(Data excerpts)
════════════════
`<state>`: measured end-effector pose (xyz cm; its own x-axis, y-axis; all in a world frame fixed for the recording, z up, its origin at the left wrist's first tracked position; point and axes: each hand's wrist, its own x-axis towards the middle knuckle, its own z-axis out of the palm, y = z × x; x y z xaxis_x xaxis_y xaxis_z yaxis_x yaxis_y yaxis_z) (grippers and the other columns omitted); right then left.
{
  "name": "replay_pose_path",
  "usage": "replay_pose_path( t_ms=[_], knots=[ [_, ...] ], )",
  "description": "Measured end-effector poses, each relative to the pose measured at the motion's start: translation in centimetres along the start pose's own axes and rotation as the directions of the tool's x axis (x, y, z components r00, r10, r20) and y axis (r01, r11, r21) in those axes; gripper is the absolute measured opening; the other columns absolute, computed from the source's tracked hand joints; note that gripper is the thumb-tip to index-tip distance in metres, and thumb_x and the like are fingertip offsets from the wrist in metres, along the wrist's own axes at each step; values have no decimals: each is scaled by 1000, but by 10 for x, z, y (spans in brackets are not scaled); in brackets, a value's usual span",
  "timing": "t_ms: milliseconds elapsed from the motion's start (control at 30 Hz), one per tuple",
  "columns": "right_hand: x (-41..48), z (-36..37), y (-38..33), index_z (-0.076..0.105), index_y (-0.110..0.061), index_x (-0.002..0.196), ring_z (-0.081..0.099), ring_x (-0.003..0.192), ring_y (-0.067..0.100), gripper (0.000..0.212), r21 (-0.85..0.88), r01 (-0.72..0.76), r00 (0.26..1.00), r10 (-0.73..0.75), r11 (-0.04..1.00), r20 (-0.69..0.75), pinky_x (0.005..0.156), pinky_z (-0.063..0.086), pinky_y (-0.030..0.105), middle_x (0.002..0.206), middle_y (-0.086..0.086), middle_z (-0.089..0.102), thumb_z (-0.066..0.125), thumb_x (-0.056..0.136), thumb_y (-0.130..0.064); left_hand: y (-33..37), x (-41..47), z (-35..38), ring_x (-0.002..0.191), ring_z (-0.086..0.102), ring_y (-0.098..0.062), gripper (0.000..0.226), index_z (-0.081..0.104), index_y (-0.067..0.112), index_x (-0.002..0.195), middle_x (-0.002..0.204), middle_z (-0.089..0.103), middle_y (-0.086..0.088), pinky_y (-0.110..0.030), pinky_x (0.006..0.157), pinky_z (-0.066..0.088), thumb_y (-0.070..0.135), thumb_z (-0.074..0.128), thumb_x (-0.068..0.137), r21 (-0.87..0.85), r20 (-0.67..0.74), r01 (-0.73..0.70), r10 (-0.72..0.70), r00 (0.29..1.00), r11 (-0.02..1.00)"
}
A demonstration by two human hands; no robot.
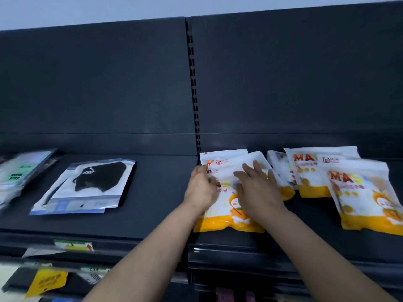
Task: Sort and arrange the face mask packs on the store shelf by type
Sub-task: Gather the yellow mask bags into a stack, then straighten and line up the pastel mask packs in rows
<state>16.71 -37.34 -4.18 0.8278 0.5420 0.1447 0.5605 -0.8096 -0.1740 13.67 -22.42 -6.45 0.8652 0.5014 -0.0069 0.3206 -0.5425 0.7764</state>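
View from above a dark store shelf [157, 192] with face mask packs lying flat on it. At centre frame, both hands rest on a stack [229, 205] of white-and-orange packs. The left hand [201, 188] has its fingers curled round the stack's left edge. The right hand [259, 188] lies flat on top, fingers straight and spread, pressing down and holding nothing. The stack's long axis runs from the shelf's front edge toward the back panel, white tops at the back and orange bands nearest the viewer. Its top pack is skewed, tilting toward the right. Just right of the stack, loose packs [309, 173] of the same orange kind overlap untidily out to the right edge of the frame. They lie right of both hands, so the right hand is the nearer one and would most likely gather them. At left of centre, well apart from the stack, lies a black mask pack [87, 184], angled. At the far left edge are blurred packs with green print [17, 171]. The orange kind looks only partly squared up.
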Motion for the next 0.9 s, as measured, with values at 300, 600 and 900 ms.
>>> replay_pose_path(
  t_ms=[300,600,900],
  knots=[
    [30,12,-98,38,-23,142,2,148,18,44,161,235,964,-251,958,84,118,9,47,158,-1,20,40,99,-32,-58,-23,-114,132,42,-28,45,42,7,138,144,44,-10,-33,107,33,14,50,95,194,-260,140,-86,962,971],
    [62,61,-255,32,-23,146,7,147,30,52,279,260,929,-319,924,190,119,15,41,158,4,20,41,98,-39,-193,4,-260,136,32,-37,58,38,11,141,144,39,-17,-41,113,24,39,50,92,424,-300,347,-232,925,837],
    [73,89,-302,21,-33,148,-3,147,28,62,283,78,939,-165,956,301,119,9,44,160,1,4,35,94,-58,-231,24,-289,141,26,-31,69,27,28,149,153,32,-6,-41,113,26,60,46,90,294,-162,305,-267,950,906]
  ],
)
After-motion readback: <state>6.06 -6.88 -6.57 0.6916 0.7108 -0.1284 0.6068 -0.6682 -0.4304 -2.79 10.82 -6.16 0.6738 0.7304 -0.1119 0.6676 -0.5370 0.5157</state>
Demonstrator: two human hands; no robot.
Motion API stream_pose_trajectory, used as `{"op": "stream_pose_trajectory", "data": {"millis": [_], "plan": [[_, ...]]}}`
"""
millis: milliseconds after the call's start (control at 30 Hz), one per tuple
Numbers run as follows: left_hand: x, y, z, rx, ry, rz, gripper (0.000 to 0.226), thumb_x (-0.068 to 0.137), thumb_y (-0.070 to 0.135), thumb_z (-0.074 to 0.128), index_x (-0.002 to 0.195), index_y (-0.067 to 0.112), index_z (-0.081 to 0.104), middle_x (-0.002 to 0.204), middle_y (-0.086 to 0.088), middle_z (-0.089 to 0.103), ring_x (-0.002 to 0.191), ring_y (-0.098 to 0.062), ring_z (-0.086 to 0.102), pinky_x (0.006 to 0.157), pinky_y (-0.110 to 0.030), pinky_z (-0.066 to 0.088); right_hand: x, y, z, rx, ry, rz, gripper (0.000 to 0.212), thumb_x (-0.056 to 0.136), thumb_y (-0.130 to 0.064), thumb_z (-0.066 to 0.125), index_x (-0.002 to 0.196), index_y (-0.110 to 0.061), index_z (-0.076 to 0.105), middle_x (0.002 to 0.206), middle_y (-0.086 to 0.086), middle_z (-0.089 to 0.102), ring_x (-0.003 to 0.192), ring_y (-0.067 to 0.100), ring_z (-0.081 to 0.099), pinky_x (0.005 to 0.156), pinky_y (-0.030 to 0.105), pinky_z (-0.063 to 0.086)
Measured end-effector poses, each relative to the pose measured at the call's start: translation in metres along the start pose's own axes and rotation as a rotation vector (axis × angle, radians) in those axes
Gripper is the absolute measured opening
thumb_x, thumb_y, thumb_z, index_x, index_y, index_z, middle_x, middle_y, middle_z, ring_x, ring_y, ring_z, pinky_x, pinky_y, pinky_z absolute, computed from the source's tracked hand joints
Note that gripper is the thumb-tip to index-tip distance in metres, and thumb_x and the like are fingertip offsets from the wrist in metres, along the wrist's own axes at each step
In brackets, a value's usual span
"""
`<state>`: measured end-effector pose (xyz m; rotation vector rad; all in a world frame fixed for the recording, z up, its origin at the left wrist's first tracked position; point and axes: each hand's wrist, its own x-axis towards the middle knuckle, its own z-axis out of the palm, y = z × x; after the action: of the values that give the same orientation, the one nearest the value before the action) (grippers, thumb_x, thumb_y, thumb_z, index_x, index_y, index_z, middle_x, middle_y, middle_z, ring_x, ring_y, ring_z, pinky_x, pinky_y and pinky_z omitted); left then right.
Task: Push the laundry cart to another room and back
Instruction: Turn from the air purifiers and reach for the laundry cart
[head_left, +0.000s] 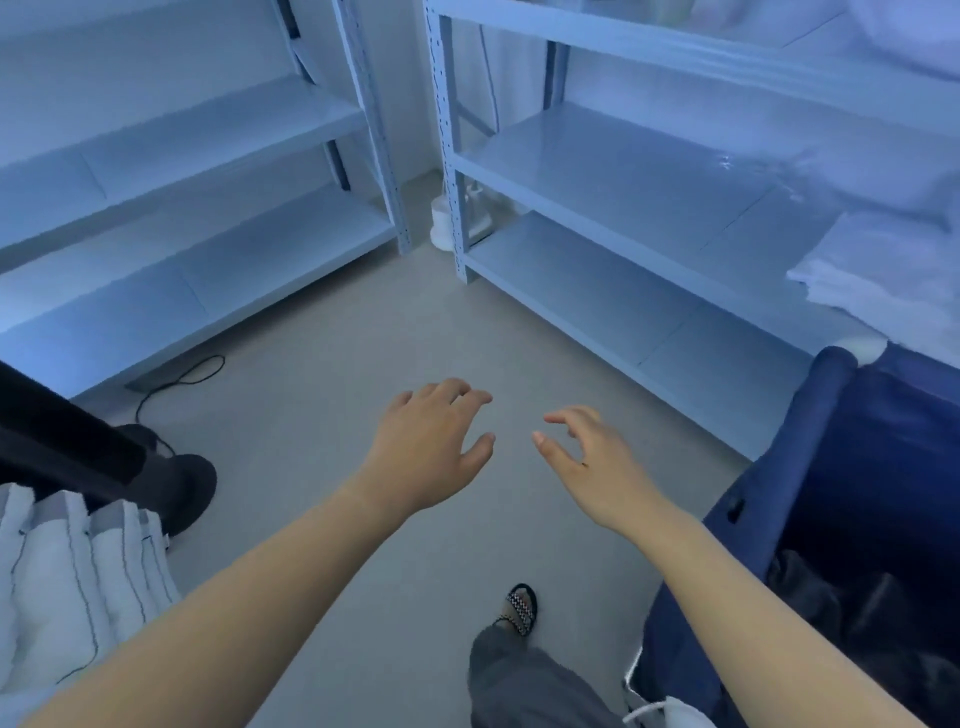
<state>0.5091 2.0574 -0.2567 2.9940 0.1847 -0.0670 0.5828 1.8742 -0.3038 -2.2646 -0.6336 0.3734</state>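
Note:
The laundry cart (810, 447) is a dark blue fabric bin at the right edge, with dark cloth lying inside it. My left hand (431, 441) hovers over the grey floor in the middle of the view, palm down, fingers spread, holding nothing. My right hand (587, 457) floats beside it, also empty with fingers apart, a short way left of the cart's rim and not touching it. My right foot in a patterned sandal (519, 608) stands below the hands.
Grey metal shelving (623, 171) lines the right wall and more shelving (182, 156) lines the left. Folded white linen (883, 275) lies on the right shelf. Another person's dark leg and shoe (176, 488), a black cable (182, 379) and white bundles (78, 571) sit at left.

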Motion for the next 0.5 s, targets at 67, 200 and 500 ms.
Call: {"op": "stream_pose_trajectory", "data": {"millis": [67,200,500], "plan": [[0.038,-0.010,-0.002,0.004,-0.011,0.023,0.047,0.092,0.046,0.040,0.135,0.027,0.041,0.138,0.004,0.046,0.124,-0.018,0.046,0.104,-0.036,0.032,0.032,0.001,-0.001,0.012,0.018,0.005,0.042,0.092,-0.050,0.044,0.124,-0.023,0.052,0.129,-0.006,0.049,0.115,0.010,0.048,0.090,0.027,0.038],[0.100,-0.020,-0.010,0.027,-0.079,0.086,0.048,0.092,0.047,0.040,0.135,0.027,0.042,0.137,0.003,0.047,0.124,-0.018,0.046,0.103,-0.037,0.034,0.088,0.002,-0.012,0.037,0.060,0.025,0.043,0.091,-0.051,0.043,0.123,-0.023,0.052,0.127,-0.008,0.051,0.112,0.008,0.048,0.088,0.025,0.037],[0.207,-0.038,-0.017,0.046,-0.112,0.191,0.048,0.092,0.048,0.038,0.136,0.027,0.040,0.137,0.004,0.047,0.124,-0.018,0.046,0.105,-0.037,0.034,0.173,0.008,-0.038,0.023,0.113,0.089,0.043,0.091,-0.053,0.042,0.123,-0.025,0.051,0.128,-0.009,0.050,0.111,0.008,0.049,0.088,0.028,0.039]]}}
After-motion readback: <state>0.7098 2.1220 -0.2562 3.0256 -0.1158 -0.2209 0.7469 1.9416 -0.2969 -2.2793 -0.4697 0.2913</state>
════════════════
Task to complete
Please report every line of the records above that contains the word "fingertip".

Your solution
  "description": "Measured end-effector poses, each relative to the pose measured at the motion's start: translation in centimetres along the start pose's own axes and rotation as the directions of the tool's x axis (x, y, z components r00, r10, r20) and y axis (r01, r11, r21) in those axes; gripper is the absolute measured opening; the other columns absolute, computed from the source's tracked hand joints; note that gripper is the thumb-tip to index-tip distance in metres, and thumb_x and the like are fingertip offsets from the wrist in metres, along the wrist's own axes at each step; values have no decimals: each is scaled by 1000, but by 10 for x, z, y (spans in brackets are not scaled); in brackets, a value's usual span",
Note that gripper is the thumb-tip to index-tip distance in metres, and thumb_x and the like are fingertip offsets from the wrist in metres, along the wrist's own axes at each step

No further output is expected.